Segment Open
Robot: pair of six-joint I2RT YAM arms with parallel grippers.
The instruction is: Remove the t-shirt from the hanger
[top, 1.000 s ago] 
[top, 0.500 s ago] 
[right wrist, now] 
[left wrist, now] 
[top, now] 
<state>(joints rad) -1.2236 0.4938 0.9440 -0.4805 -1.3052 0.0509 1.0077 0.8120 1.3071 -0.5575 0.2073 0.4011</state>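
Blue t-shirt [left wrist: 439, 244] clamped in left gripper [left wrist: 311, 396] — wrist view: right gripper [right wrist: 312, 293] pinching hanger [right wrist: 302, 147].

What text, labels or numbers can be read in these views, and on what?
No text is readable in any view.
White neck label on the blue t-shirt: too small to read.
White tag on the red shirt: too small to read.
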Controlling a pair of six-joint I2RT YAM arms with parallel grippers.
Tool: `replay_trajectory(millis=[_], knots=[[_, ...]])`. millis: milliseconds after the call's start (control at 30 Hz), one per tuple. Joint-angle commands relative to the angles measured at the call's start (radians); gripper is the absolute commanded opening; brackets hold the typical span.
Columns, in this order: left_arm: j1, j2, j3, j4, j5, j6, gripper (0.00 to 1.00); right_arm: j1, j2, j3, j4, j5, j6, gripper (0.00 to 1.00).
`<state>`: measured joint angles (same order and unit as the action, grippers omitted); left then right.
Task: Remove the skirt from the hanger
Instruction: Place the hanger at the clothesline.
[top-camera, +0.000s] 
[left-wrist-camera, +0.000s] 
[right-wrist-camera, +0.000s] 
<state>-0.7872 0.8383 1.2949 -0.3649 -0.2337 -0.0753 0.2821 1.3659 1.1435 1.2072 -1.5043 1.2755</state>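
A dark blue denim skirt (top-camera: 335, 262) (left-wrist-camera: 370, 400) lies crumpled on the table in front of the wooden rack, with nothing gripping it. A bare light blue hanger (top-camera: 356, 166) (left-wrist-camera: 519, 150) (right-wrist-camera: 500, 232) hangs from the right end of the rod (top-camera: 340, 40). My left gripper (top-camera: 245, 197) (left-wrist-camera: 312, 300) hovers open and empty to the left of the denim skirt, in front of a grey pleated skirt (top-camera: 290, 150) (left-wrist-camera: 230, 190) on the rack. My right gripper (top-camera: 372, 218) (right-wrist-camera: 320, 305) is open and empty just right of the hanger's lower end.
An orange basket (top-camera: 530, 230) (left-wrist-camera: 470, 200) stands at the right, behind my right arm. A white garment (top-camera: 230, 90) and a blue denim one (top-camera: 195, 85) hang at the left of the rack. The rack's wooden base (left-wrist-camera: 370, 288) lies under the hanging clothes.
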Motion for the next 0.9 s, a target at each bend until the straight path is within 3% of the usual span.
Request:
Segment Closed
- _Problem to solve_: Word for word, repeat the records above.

- _Your response_:
Robot: pair of six-joint I2RT YAM arms with parallel grippers.
The instruction is: Remove the t-shirt from the hanger
[top, 1.000 s ago] 
[top, 0.500 s ago] 
[right wrist, now] 
[left wrist, now] 
[top, now] 
<state>(joints rad) -1.2236 0.4938 0.9440 -0.4805 -1.3052 0.0509 1.0077 0.8120 1.3071 -0.5575 0.2073 0.4011</state>
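Blue t-shirt [left wrist: 439, 244] clamped in left gripper [left wrist: 311, 396] — wrist view: right gripper [right wrist: 312, 293] pinching hanger [right wrist: 302, 147].

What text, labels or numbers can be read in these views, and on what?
No text is readable in any view.
White neck label on the blue t-shirt: too small to read.
White tag on the red shirt: too small to read.
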Controlling a pair of six-joint I2RT YAM arms with parallel grippers.
Tool: `replay_trajectory(millis=[_], knots=[[_, ...]])`. millis: milliseconds after the call's start (control at 30 Hz), one per tuple. Joint-angle commands relative to the angles measured at the call's start (radians); gripper is the absolute commanded opening; brackets hold the typical span.
Columns, in this order: left_arm: j1, j2, j3, j4, j5, j6, gripper (0.00 to 1.00); right_arm: j1, j2, j3, j4, j5, j6, gripper (0.00 to 1.00).
`<state>`: measured joint angles (same order and unit as the action, grippers omitted); left then right.
Task: Remove the skirt from the hanger
Instruction: Place the hanger at the clothesline.
[top-camera, +0.000s] 
[left-wrist-camera, +0.000s] 
[right-wrist-camera, +0.000s] 
<state>-0.7872 0.8383 1.2949 -0.3649 -0.2337 -0.0753 0.2821 1.3659 1.1435 1.2072 -1.5043 1.2755</state>
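A dark blue denim skirt (top-camera: 335, 262) (left-wrist-camera: 370, 400) lies crumpled on the table in front of the wooden rack, with nothing gripping it. A bare light blue hanger (top-camera: 356, 166) (left-wrist-camera: 519, 150) (right-wrist-camera: 500, 232) hangs from the right end of the rod (top-camera: 340, 40). My left gripper (top-camera: 245, 197) (left-wrist-camera: 312, 300) hovers open and empty to the left of the denim skirt, in front of a grey pleated skirt (top-camera: 290, 150) (left-wrist-camera: 230, 190) on the rack. My right gripper (top-camera: 372, 218) (right-wrist-camera: 320, 305) is open and empty just right of the hanger's lower end.
An orange basket (top-camera: 530, 230) (left-wrist-camera: 470, 200) stands at the right, behind my right arm. A white garment (top-camera: 230, 90) and a blue denim one (top-camera: 195, 85) hang at the left of the rack. The rack's wooden base (left-wrist-camera: 370, 288) lies under the hanging clothes.
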Motion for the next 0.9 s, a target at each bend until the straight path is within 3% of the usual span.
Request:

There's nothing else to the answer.